→ **DATA PROVIDED**

.....

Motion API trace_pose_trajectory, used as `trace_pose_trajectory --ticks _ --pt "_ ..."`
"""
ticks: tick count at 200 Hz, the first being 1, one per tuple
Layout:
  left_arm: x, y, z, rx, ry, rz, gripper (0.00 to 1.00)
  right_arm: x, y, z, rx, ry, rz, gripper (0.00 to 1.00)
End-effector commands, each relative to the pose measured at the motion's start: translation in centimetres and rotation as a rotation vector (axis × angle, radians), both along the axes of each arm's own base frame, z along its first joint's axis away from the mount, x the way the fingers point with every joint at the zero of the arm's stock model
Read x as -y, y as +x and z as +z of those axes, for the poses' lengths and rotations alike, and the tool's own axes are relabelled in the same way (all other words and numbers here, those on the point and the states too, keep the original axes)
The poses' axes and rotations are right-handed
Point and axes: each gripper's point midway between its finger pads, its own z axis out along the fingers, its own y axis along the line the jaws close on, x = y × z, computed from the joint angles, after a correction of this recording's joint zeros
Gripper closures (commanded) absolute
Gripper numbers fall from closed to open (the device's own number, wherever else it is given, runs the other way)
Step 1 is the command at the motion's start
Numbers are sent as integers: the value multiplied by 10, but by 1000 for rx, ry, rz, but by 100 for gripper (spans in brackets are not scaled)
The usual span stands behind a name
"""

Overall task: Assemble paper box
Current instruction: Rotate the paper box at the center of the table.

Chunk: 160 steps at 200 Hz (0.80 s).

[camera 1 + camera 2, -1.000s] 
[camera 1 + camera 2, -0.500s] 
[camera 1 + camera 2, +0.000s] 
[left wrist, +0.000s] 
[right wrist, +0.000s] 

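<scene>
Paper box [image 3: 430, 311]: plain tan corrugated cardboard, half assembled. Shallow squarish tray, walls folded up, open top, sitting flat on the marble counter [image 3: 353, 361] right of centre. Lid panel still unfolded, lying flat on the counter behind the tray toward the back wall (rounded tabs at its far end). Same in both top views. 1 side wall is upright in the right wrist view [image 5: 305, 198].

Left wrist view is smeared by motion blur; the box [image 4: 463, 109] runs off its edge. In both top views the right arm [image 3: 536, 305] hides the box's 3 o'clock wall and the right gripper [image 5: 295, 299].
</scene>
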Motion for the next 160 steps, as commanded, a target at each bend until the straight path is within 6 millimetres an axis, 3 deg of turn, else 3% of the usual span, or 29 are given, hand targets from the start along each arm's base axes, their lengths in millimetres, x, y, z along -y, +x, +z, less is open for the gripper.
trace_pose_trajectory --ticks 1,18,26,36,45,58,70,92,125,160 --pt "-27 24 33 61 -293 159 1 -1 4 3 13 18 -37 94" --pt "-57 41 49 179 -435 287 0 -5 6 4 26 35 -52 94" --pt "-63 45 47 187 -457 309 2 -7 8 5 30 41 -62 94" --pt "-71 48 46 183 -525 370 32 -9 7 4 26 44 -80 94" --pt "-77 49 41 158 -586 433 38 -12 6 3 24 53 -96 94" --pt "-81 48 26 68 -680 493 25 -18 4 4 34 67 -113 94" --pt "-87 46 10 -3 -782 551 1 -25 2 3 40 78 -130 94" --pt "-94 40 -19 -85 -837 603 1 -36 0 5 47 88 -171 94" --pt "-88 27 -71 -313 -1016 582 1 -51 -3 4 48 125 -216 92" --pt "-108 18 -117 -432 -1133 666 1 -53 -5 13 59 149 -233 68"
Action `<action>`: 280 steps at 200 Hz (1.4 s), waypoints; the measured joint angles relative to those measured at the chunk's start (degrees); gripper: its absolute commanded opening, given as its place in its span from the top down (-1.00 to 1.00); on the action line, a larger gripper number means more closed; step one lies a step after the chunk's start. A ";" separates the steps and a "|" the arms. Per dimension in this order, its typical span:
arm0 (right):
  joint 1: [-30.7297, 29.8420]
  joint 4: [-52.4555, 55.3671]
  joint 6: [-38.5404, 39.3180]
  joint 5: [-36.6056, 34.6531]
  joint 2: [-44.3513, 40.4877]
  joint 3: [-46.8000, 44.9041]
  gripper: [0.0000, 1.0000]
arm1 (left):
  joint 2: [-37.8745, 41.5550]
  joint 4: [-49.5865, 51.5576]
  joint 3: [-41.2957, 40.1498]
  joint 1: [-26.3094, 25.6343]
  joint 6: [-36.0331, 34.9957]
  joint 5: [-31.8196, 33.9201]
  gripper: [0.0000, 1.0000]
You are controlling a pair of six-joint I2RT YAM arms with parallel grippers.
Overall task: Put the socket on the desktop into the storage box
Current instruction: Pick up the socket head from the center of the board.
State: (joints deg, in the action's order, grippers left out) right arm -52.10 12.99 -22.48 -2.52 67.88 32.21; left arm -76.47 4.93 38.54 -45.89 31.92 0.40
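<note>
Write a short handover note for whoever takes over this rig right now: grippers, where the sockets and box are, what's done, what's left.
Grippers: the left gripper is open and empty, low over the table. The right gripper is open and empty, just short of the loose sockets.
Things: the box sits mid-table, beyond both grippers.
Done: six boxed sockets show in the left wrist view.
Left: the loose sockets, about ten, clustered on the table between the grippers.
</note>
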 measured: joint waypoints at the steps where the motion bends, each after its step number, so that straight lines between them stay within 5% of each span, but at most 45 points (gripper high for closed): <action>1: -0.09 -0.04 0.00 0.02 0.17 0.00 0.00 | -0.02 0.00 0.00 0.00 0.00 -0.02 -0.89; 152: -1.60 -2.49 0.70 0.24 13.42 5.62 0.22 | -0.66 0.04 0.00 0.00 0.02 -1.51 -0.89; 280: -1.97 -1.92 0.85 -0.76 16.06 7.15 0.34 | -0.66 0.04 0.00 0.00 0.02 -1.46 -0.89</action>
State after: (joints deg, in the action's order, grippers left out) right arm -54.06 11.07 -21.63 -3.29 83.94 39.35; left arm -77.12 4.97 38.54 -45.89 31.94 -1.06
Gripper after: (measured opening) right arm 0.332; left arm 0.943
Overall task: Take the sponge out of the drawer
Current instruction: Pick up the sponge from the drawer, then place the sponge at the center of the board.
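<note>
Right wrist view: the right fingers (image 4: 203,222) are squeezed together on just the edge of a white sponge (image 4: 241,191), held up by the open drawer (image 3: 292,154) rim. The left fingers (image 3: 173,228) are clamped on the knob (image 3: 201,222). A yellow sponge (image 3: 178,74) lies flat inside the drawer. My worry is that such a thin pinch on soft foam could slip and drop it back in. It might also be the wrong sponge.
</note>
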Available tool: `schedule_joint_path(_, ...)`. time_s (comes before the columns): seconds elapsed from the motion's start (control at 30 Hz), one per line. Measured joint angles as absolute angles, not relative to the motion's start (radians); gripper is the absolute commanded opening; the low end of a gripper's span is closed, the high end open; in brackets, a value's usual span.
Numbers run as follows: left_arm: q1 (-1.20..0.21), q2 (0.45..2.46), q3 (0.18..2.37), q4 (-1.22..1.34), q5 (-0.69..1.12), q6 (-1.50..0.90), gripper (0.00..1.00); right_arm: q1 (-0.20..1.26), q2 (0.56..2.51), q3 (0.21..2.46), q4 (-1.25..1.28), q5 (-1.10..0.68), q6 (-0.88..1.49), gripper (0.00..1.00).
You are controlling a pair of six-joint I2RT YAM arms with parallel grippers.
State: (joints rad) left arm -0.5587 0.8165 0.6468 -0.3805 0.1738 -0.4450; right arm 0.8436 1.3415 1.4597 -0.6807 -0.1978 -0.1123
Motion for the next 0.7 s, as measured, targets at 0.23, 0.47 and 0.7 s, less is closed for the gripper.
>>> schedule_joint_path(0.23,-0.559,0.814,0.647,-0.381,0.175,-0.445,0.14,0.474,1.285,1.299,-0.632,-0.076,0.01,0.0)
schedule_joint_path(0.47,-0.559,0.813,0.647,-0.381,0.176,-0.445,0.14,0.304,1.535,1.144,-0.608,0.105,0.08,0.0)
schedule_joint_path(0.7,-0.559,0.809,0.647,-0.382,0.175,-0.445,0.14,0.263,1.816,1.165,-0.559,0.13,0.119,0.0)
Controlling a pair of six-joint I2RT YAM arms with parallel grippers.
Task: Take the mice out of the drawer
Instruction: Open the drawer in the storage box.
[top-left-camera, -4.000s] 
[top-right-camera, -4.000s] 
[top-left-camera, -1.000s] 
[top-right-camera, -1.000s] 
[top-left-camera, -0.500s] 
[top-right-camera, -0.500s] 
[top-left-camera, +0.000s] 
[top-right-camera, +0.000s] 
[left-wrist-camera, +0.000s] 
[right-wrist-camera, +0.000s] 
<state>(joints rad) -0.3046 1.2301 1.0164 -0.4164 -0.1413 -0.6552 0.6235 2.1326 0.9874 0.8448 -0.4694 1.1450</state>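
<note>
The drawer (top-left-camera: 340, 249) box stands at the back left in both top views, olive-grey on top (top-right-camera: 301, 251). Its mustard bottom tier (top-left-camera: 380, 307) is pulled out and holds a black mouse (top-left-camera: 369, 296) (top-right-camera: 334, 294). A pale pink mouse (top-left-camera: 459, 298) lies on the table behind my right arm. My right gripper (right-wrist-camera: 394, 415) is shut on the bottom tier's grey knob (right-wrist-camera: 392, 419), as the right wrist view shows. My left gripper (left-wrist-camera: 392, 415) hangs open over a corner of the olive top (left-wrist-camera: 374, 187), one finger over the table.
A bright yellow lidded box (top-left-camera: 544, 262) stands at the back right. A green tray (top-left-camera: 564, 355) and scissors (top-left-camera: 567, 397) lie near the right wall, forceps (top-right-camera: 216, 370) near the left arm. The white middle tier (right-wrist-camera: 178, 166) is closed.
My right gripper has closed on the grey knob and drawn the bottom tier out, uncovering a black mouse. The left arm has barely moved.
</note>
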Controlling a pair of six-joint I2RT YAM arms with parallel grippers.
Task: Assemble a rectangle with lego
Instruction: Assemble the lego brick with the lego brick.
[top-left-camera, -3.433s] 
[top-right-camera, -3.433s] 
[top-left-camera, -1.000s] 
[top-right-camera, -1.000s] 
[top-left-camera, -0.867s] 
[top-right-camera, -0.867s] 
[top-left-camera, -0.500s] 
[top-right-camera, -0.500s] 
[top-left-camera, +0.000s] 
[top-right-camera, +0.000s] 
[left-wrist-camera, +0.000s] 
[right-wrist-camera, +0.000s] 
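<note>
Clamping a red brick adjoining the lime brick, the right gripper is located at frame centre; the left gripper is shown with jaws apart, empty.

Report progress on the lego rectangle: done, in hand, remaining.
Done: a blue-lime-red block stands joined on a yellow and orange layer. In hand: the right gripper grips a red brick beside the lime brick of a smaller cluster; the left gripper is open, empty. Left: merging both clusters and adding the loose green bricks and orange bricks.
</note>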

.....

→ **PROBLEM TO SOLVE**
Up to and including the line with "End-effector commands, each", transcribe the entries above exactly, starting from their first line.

→ **TASK RESULT**
Motion API trace_pose_trajectory, used as `trace_pose_trajectory --ticks _ --pt "_ ..."`
"""
ticks: tick count at 200 Hz, the first being 1, one per tuple
Layout:
  left_arm: x, y, z, rx, ry, rz, gripper (0.00 to 1.00)
  right_arm: x, y, z, rx, ry, rz, gripper (0.00 to 1.00)
End-effector commands, each relative to the pose measured at the motion's start: translation in centimetres and rotation as a rotation vector (axis × angle, radians), both along the axes of each arm's own base frame, z along its first joint's axis away from the mount, x the way the fingers point with every joint at the zero of the arm's stock model

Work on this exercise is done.